Sentencing the part-time soldier to five years in prison for manslaughter, Mr Justice Gillen said: “I believe that it is against this background that the final straw which precipitated you taking your wife’s life occurred when she removed her wedding ring in the bedroom.
“I think that it may well have been at this moment when you decided to shoot her.
“You have killed a comparatively young woman and for that the public interest requires that you be punished notwithstanding the medical report before me and the provocation under which you acted.”
Mr Justice Gillen said the courts had to make it clear that “a killing of this type will not be tolerated”. But he added that Fulton deserved credit for his guilty plea and that it was accepted he was genuinely remorseful and there was “a measure of provocation by your wife’s threatened departure”.
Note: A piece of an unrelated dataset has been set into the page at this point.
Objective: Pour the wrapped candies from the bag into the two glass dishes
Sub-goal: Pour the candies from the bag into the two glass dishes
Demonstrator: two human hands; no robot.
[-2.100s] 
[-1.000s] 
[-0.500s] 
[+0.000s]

The judge ruled this “shock” had been “fuelled by the unexpected nature of her intention”.
He said: “The unexpected nature of her declaration and your evident failure to dissuade her were clearly compelling factors in the tragedy that unfolded.”
Fulton’s lawyer explained that while his client had been at the RIR training camp he learned his wife was seeing another man and had lied to his superiors because he “didn’t want anyone to know his business”.
He said the killer wanted to make up with Corien and save their marriage but “matters came to a head at the end of a very traumatic week and tragically his wife died”.
After getting out of prison in 2005 Fulton spent 12 months on probation, with Mr Justice Gillen saying this was necessary to “protect the public” from him given the “explosive nature” of his crime.
The five-year prison sentenced imposed on Fulton for gunning down his wife was at the time criticised by Women’s Coalition leader Monica McWilliams who questioned both the manslaughter verdict and judge’s remarks.